- Episode no.: Season 4 Episode 6
- Directed by: Juan J. Campanella
- Story by: Thomas L. Moran
- Teleplay by: Thomas L. Moran; Peter Blake;
- Original air date: November 6, 2007

Guest appearances
- Anne Dudek as Dr. Amber Volakis; Edi Gathegi as Dr. Jeffrey Cole; Peter Jacobson as Dr. Chris Taub; Kal Penn as Dr. Lawrence Kutner; Olivia Wilde as Dr. Remy "Thirteen" Hadley; Andy Comeau as Dr. Travis Brennan; Amy Dudgeon as Casey Alfonso; Tom Wilson as Lou Alfonso; Holmes Osborne as Dr. Sidney Curtis; Chad Willett as CIA Agent Brian Smith; Joel Bissonnette as CIA Agent John; Michael Michele as Dr. Samira Terzi;

Episode chronology
| ← Previous "Mirror Mirror" | Next → "Ugly" |
- House season 4

= Whatever It Takes (House) =

"Whatever It Takes" is the sixth episode of the fourth season of House and the seventy-sixth episode overall, which aired on Fox on November 6, 2007. In the episode, House consults on a case involving a CIA agent with life-threatening injuries. It is House's last episode ever released to feature the NBC Universal Television Studio logo, even after the company was renamed to Universal Media Studios in July 2007.

==Plot==
Drag racer Casey Alfonso experiences blurred vision and distorted hearing following a race. House takes the case, hoping that by solving it, he will be able to test drive a dragster. When an agent from the CIA recruits House to help diagnose a mortally ill agent named "John", House puts Foreman in charge of the fellowship candidates and the Alfonso case.

At a CIA hospital, House meets Dr. Samira Terzi, a staff doctor for the CIA, and immunologist Dr. Sidney Curtis from the Mayo Clinic, also brought in to consult. The only information Terzi gives to both doctors is that John was stationed in Bolivia during most of the year and liked to eat chestnuts. When John becomes unresponsive and almost comatose, House suspects Waldenström's and John is treated with plasmapheresis and chemotherapy. Unfortunately, his hair falls out too quickly to be a side effect of the chemotherapy, and House believes John was the target of an assassination attempt.

Back at Princeton-Plainsboro, Foreman believes his patient has multiple sclerosis and begins the treatment of interferon, until Casey develops leg paralysis, due to Chris Taub and Amber putting her on steroids at the same time. Brennan strongly feels it is polio, but his suggestion is immediately turned down, until Brennan returns with positive test results for the condition. Brennan suggests a treatment of vitamin C, which he believes can destroy the polio virus and restore Casey's use of her legs.

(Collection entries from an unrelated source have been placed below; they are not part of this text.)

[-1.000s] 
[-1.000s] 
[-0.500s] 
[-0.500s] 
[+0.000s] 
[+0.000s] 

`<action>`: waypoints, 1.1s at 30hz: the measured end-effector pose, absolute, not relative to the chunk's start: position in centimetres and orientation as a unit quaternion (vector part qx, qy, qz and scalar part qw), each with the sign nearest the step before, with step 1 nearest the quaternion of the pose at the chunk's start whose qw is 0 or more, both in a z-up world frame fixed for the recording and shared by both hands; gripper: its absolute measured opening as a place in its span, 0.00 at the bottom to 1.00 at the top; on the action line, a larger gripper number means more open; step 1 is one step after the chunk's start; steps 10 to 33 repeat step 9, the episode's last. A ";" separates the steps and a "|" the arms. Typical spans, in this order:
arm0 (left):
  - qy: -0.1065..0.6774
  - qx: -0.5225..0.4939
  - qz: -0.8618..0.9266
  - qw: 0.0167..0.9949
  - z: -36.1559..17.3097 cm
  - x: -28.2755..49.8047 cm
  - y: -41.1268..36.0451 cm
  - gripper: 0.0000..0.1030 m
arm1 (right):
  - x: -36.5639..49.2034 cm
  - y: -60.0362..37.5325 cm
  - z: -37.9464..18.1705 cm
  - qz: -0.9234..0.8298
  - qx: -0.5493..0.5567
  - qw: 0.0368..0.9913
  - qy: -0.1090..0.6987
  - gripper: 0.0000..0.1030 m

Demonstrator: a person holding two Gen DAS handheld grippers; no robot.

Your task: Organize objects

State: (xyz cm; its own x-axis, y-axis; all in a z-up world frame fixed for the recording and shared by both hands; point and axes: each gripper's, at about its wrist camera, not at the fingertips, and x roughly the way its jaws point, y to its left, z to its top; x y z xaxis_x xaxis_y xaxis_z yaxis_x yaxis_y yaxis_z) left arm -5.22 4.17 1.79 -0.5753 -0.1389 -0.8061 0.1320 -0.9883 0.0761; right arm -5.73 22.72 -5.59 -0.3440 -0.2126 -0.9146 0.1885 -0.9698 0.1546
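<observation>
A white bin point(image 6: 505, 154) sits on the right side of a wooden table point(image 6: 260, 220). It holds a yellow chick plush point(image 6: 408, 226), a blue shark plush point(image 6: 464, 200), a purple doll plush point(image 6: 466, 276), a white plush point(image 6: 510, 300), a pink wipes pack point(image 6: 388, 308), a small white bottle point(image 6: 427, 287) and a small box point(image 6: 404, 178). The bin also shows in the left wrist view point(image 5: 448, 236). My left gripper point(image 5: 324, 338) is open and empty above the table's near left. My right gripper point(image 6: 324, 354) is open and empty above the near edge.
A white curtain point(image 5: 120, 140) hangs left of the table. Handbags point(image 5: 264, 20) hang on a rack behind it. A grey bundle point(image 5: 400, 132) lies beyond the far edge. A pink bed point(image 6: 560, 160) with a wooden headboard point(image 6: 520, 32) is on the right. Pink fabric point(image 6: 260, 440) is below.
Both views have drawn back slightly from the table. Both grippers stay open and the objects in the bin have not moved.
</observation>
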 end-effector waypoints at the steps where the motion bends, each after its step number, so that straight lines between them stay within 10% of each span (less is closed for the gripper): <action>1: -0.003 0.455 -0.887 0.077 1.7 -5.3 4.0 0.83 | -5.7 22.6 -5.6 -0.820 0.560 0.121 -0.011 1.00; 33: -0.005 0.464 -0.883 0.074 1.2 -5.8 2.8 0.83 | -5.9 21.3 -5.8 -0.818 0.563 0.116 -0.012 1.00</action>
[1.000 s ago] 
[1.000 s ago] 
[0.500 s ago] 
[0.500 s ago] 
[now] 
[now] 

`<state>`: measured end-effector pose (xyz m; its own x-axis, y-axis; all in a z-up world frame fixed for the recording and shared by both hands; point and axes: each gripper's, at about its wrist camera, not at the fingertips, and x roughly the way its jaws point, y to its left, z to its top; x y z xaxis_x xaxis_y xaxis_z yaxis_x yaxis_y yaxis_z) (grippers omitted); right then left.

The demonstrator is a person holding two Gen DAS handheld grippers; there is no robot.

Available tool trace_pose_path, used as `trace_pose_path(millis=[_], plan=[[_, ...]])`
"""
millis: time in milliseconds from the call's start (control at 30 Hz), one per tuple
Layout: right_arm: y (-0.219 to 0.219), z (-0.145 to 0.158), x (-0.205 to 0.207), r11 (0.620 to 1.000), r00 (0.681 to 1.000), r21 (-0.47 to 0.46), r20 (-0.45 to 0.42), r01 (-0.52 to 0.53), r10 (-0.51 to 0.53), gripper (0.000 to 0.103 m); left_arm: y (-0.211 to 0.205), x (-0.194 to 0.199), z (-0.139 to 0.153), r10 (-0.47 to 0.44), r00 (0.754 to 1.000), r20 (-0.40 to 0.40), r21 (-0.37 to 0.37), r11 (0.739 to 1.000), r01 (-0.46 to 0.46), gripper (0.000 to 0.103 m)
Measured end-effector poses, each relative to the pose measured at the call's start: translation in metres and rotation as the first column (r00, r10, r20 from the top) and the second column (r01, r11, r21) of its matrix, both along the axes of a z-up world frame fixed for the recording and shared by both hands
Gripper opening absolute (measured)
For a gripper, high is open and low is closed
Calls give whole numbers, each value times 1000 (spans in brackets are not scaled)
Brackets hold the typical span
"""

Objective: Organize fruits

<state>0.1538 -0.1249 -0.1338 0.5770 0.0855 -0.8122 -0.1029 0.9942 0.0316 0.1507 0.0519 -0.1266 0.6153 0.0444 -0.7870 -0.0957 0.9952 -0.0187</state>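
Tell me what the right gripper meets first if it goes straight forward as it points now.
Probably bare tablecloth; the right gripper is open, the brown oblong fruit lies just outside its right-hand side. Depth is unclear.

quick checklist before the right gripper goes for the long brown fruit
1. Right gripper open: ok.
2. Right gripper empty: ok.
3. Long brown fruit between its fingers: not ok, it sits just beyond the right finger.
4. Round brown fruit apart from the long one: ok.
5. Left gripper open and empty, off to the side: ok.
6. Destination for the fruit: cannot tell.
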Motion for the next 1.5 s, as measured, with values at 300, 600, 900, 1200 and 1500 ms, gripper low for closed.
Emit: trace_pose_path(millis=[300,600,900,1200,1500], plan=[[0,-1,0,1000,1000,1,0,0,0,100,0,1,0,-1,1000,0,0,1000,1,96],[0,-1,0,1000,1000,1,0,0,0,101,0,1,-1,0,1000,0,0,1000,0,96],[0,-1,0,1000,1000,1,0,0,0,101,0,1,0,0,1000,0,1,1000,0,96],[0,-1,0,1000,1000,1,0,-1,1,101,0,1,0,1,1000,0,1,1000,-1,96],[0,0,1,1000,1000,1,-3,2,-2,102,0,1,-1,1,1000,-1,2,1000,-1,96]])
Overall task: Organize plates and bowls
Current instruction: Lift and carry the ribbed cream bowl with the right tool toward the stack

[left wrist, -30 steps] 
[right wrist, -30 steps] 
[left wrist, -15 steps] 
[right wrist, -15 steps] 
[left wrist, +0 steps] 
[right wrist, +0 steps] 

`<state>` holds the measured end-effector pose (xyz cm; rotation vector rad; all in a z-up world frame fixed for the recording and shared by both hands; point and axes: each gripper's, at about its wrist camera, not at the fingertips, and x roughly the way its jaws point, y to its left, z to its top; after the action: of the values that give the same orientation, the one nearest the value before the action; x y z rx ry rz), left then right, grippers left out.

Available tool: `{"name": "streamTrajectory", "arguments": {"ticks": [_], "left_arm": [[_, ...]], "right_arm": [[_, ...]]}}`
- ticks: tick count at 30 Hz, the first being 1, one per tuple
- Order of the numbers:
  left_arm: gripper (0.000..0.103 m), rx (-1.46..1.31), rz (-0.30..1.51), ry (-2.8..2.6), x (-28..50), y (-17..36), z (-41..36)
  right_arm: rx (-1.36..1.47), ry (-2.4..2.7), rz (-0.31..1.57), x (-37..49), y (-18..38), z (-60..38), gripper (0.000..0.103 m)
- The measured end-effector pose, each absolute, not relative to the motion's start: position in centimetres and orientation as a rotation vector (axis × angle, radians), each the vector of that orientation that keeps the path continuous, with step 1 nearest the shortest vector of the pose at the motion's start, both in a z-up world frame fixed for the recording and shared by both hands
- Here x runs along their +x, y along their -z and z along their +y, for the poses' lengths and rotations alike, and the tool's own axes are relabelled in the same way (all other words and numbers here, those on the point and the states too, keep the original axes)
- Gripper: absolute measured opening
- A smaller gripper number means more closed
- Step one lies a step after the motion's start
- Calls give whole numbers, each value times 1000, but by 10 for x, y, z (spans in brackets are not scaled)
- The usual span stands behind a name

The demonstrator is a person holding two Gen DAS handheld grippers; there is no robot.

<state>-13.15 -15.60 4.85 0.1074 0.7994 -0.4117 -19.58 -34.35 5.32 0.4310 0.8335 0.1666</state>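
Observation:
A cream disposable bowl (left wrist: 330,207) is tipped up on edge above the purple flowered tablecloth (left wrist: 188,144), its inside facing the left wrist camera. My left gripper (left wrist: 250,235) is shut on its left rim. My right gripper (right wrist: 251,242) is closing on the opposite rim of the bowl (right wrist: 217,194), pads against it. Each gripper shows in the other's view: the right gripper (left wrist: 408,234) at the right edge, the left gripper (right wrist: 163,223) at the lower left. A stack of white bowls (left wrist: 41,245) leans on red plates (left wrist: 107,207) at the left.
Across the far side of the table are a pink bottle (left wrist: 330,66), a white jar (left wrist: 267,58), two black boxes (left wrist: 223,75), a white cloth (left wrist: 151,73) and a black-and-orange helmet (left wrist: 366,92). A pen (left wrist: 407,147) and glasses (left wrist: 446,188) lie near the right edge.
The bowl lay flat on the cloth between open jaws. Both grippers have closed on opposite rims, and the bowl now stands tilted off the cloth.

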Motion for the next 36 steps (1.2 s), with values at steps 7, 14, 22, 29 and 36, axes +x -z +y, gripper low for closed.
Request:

Curtis blasts House for misdiagnosing John, and due to the bone marrow damage caused by the radiation sickness, he does not have long to live. While House is sitting at his bedside, John tells him of his time in Bolivia, but House realizes John was actually in Brazil. This leads House to infer that, rather than chestnuts, John had eaten large quantities of Brazil nuts (called "castanhas-do-Pará", literally "chestnuts of Pará" in Brazilian Portuguese), which naturally contain a high level of selenium. House informs Terzi and puts John in chelation therapy; although the agent does not see why House is angry if the treatment is successful even with imprecise information.

Back at Princeton-Plainsboro Hospital, Foreman shows House the inconsistencies involving Casey, and House suggests her symptoms fit either because she has polio, or because she actually had heat stroke, but someone poisoned her with thallium. The fault lies on Brennan, who admits to the scam, saying it was necessary to prove the vitamin C treatment was reliable. House does not fire Brennan because he did what he believed, but he tells him to quit instead. After Brennan's quick exit, Foreman angrily protests that House is going to let him get away with deliberately poisoning a patient. House counters by saying he just wanted Brennan out of the room, stating he is ethically insane, while notifying Foreman to call the authorities.